Интересно

Я даже помню тот миг, когда меня осенило. Был февраль 1970 года, я шел среди сугробов по Арбату, и, как сейчас помню: в стеклянной будке сидел мальчишка-чистильщик обуви и читал толстую книгу, кажется, “Три мушкетера”, и шел снег... И во всем этом был какой-то поэтический смысл: сложилась картинка, которая тут же юркнула куда-то, исчезла, будто нырнула в сугроб. И я понял, что вся штука в том, что ее словесный эквивалент уже обладает ритмом, и ритм этот значим и непереводим ни в какой заданный размер, а если его не мучить, то и эта, и любая другая “картинка” – запишется словами, и все сохранится. Я попробовал. С тех пор я пишу верлибром.
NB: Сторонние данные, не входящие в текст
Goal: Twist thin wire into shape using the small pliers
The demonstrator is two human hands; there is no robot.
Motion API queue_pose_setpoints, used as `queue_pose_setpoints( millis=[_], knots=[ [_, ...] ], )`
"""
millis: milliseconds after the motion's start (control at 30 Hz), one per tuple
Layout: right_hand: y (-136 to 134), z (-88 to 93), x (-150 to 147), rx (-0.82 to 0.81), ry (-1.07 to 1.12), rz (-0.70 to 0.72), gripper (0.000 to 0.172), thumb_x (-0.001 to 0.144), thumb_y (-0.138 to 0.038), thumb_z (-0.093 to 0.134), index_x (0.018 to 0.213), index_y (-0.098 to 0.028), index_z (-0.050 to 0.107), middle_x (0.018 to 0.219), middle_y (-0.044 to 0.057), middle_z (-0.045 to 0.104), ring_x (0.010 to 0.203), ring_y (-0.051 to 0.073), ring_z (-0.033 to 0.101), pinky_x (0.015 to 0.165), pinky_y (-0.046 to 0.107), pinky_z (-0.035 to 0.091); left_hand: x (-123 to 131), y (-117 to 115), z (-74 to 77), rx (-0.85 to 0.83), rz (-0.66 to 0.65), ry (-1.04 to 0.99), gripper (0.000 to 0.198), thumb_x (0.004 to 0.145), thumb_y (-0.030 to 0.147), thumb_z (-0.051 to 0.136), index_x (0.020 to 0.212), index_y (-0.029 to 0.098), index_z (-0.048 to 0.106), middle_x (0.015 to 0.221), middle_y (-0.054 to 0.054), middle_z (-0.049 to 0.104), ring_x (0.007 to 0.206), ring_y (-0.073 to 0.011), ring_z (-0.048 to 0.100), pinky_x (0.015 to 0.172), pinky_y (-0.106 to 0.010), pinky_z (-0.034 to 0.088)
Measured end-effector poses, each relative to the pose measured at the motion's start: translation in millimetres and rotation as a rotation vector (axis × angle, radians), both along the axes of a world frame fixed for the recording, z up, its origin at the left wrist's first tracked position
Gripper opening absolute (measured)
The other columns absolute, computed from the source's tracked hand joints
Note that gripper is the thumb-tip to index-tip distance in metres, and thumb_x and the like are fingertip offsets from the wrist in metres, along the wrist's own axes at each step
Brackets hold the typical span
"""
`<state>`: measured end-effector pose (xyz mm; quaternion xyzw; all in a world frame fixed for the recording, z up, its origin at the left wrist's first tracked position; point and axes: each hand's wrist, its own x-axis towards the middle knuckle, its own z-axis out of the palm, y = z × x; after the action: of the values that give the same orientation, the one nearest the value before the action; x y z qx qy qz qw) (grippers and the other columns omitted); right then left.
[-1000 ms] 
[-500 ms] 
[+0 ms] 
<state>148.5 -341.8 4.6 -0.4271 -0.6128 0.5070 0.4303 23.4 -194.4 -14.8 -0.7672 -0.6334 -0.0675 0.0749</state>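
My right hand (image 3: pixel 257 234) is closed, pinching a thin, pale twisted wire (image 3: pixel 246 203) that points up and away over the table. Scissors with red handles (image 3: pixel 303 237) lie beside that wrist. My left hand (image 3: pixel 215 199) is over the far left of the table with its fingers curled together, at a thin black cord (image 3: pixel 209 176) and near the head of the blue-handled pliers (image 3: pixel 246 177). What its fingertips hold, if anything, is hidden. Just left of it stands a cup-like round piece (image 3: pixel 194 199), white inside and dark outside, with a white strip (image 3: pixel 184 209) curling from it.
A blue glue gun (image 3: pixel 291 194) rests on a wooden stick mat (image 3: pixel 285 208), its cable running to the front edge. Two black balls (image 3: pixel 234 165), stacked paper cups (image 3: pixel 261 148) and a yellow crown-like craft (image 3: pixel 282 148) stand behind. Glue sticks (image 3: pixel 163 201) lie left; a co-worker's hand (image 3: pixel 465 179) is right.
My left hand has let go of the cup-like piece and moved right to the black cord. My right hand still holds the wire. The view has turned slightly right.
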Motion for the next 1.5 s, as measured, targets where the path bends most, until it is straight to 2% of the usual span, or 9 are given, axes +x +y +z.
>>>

Что до меня, то “механизм” почти тот же, что ты назвал, говоря про силлаботонику. Только вместо строчки или строфы фиксируется первоначально некая “поэтическая идея”. У меня есть верлибры, которые я писал по два, по три года, добавляя по строчке, по слову, но “идея” уже изначально была... При публикациях я стихи не датирую, а для себя помечаю даты – и как раз не временем завершения, отделки, а моментом появления первого наброска, в котором и содержится замысел. Вот, например, не так давно у меня вышла в “Вестнике Европы” поэма об Иване Мичурине – опыт написанной свободным стихом сюжетной поэмы. Так вот, меня Мичурин заинтересовал, когда я побывал в его доме в Мичуринске. А потом был момент, когда я понял, как это должно быть: у меня всего три слова было, и эту дату я под ними поставил. А потом писал два с половиной года. В этих трех словах и содержалась поэтическая идея, хотя ее сложнее сформулировать, чем в случае с ритмическим стихом: там в строке разом задается и настроение, и темп, и ритм. Здесь задается, я бы сказал, соотношение образов, и ты этот момент четко ощущаешь. А потом это стихотворение растет, как дерево... Я его пишу точно так же, как писал бы ямбом или хореем, только обычно гораздо дольше. Хотя бывают случаи, когда оно возникает сразу почти целиком. Но это редко.